◆ TRY IT: Down to the last line, print the data that follows exactly, without its pictures.

◆ DATA BELOW:
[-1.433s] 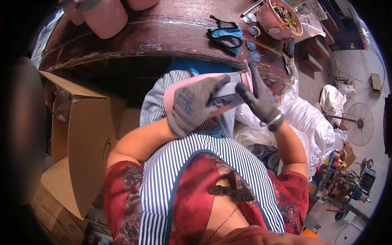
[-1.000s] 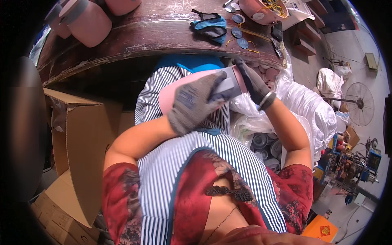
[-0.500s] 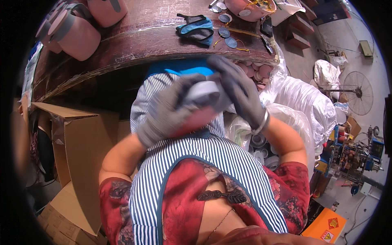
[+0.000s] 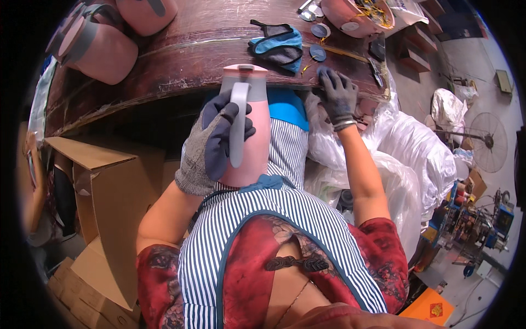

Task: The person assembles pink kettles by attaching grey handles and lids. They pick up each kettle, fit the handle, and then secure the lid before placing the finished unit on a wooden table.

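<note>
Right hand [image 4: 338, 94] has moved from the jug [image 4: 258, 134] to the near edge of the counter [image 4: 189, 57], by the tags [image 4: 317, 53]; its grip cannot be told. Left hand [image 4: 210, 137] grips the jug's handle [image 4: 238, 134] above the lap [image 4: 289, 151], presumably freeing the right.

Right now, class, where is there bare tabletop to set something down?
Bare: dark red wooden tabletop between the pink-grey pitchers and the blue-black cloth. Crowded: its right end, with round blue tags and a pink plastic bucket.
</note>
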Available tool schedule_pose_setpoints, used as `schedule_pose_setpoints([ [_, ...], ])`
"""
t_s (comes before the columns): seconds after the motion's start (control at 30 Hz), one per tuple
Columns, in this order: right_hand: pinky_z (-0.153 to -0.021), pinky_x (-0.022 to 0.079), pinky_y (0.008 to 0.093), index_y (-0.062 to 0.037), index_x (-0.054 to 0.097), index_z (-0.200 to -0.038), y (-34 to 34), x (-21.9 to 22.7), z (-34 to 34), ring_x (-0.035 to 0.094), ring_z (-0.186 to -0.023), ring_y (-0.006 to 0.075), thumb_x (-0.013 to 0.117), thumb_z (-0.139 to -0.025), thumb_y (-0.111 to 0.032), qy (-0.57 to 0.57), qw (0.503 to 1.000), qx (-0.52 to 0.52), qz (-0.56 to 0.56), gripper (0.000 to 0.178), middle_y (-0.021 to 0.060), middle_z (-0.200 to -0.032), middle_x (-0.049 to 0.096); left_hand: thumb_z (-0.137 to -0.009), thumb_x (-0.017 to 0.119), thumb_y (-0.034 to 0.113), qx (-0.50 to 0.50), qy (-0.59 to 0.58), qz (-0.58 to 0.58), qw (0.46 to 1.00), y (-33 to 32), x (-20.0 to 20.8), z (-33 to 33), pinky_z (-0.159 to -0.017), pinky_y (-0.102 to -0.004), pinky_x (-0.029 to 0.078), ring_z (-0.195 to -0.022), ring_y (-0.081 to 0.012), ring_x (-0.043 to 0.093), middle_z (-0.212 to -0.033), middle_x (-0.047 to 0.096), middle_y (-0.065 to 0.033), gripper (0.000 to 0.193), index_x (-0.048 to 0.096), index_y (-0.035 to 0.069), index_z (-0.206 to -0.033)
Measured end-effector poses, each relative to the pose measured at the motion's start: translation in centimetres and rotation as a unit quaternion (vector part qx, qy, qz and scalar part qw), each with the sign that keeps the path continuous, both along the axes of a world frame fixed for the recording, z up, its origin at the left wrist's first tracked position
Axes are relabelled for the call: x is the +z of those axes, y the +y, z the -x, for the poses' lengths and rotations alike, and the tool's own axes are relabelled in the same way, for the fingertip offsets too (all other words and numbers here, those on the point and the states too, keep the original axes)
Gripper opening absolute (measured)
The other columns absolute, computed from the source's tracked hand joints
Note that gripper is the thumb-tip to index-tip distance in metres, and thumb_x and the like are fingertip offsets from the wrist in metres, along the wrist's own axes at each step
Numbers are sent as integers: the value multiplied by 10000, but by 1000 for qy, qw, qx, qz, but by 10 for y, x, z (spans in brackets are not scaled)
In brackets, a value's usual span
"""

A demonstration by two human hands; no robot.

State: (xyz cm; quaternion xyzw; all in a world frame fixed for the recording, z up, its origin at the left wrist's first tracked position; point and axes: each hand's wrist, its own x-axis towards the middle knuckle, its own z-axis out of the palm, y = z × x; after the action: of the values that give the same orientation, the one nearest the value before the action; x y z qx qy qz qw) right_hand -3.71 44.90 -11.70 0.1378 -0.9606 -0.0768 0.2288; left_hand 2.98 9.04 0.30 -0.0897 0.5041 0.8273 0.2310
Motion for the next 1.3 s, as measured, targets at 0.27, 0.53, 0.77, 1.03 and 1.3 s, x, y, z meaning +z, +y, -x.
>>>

◆ COMPLETED EXERCISE:
[-1.433s] 
[-1.000s] 
[-0.500s] 
[+0.000s] 

Task: The person assembles pink kettles by attaching grey handles and lids. They pick up each kettle, fit the handle, and then secure the lid before placing the finished unit on a wooden table.

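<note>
Right hand [image 4: 338, 94] has moved from the jug [image 4: 258, 134] to the near edge of the counter [image 4: 189, 57], by the tags [image 4: 317, 53]; its grip cannot be told. Left hand [image 4: 210, 137] grips the jug's handle [image 4: 238, 134] above the lap [image 4: 289, 151], presumably freeing the right.

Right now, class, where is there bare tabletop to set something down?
Bare: dark red wooden tabletop between the pink-grey pitchers and the blue-black cloth. Crowded: its right end, with round blue tags and a pink plastic bucket.
</note>
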Available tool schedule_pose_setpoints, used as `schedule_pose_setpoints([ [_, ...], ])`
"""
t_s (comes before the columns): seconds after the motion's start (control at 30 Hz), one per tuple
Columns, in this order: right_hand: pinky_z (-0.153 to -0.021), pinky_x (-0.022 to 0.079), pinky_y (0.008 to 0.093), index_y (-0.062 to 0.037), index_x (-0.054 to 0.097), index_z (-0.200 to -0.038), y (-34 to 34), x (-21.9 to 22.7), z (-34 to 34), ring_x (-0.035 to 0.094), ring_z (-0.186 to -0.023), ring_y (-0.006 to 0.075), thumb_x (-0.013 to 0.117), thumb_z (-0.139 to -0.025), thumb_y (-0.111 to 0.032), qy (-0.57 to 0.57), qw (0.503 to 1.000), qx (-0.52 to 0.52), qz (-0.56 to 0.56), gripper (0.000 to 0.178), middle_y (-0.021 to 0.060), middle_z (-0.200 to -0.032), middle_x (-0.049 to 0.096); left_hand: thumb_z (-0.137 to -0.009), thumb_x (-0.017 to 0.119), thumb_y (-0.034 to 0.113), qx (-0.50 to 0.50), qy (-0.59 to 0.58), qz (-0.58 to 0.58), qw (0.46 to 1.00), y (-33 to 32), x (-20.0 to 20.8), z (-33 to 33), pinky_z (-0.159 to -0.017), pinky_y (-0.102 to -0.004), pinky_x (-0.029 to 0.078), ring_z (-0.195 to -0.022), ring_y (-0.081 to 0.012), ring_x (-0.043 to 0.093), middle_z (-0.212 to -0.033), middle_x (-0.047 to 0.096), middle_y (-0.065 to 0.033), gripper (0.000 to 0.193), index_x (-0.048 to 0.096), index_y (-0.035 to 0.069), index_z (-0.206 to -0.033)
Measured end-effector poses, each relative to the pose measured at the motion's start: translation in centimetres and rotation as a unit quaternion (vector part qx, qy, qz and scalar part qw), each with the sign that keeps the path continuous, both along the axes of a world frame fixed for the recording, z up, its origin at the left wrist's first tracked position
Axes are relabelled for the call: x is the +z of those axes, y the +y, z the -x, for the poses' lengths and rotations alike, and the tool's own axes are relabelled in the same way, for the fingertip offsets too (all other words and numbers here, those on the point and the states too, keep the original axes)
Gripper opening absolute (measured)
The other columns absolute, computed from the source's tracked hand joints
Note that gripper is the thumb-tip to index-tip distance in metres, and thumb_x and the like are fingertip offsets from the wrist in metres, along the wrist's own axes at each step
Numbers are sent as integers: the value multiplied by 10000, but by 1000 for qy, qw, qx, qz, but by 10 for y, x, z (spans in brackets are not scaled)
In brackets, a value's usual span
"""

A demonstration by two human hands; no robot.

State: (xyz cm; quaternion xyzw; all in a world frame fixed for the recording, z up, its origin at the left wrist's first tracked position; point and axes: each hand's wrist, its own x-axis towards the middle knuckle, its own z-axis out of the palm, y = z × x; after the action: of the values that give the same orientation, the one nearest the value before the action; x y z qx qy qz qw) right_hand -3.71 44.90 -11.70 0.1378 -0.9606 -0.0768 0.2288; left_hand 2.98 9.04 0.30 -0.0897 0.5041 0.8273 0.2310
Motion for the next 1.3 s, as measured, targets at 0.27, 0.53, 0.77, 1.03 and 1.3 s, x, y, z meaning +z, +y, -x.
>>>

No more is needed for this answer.